Bossi tiene duro su un suo nome, ma sono schermaglie: ha avuto due presidenti di regione, cederà il dicastero a Galan. Da questo scenario spicca l’assenza della componente pidiellina che fa capo a Gianfranco Fini. Non a caso, ieri la solita fondazione Farefuturo ha alzato un fuoco di sbarramento verso la Lega e la fetta del Pdl «che rischia di essere trascinato dal suo alleato minore».

Berlusconi dovrà pure decidersi a sciogliere il nodo-Fini, molto più destabilizzante per il Pdl che non l’alleanza con i padani. Il riavvicinamento potrebbe avvenire sul terreno delle riforme istituzionali, con una forma di governo semipresidenzialista che non dispiace al presidente della Camera. Ieri sera a tavola con i leghisti c’era anche il coordinatore «aennino» La Russa.

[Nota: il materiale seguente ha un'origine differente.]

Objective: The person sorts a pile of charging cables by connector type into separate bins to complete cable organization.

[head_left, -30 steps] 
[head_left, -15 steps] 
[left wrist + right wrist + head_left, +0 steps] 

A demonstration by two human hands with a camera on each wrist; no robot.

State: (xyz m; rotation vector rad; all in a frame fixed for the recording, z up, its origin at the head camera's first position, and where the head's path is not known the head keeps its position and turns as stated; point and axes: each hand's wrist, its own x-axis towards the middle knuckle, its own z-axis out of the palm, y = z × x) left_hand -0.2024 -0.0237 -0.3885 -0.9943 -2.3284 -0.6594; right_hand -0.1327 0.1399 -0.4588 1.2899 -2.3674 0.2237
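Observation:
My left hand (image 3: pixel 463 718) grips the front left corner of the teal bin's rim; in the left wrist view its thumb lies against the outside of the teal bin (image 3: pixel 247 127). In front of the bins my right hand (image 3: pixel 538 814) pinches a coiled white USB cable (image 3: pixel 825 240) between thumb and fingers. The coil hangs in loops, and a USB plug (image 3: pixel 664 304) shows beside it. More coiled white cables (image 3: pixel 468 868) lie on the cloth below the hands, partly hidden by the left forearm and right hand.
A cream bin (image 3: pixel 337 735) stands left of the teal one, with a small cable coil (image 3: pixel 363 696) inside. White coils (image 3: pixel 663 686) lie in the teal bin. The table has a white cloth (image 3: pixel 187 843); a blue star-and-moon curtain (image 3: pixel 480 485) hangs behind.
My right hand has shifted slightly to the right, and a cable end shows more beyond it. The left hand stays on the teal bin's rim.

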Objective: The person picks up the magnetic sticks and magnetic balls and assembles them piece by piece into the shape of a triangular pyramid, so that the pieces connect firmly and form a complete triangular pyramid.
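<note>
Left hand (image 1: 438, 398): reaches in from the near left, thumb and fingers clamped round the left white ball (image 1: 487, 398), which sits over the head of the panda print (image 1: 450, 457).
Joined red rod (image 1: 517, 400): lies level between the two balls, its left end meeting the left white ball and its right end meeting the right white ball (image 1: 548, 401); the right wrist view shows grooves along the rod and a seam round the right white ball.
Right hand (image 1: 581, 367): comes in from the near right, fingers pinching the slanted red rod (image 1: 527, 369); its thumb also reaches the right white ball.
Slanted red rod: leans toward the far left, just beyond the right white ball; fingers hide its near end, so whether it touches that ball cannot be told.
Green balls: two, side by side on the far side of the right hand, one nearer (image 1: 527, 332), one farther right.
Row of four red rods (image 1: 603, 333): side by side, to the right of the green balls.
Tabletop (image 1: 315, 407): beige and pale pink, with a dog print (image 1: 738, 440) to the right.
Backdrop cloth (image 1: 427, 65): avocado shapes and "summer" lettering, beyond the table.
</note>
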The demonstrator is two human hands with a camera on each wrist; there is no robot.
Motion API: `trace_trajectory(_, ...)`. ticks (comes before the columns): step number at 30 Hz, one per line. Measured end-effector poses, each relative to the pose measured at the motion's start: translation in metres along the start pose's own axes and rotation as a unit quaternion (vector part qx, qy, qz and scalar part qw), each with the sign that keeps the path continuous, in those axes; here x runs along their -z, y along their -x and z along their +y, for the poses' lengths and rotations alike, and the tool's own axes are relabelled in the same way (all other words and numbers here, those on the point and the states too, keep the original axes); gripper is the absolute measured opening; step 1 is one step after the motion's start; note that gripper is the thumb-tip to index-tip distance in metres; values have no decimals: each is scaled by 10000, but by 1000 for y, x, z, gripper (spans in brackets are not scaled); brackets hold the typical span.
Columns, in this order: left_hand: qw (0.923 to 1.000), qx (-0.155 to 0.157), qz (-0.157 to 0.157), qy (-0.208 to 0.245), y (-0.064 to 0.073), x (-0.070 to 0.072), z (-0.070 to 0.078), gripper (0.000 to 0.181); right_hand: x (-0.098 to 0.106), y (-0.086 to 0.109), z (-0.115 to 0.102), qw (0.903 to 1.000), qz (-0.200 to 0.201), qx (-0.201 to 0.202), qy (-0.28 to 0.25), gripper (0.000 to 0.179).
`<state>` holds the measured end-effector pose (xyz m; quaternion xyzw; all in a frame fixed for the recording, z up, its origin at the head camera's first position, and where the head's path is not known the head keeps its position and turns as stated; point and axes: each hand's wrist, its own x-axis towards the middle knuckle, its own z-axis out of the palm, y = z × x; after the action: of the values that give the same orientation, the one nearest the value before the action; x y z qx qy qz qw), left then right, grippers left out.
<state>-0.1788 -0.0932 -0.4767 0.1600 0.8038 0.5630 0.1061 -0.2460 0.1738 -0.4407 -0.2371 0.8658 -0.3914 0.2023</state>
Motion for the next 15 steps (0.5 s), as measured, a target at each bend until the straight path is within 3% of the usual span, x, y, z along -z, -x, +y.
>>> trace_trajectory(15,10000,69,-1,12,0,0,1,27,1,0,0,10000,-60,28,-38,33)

Intanto va registrato il fatto che Berlusconi aveva promesso che subito dopo Pasqua avrebbe visto sia Bossi sia Fini. Ieri sera è stato il turno del Senatùr, mentre l’appuntamento con l’inquilino di Montecitorio non ha ancora una data. Indovina indovinello: quale dei due è l’alleato preferito dal Cavaliere?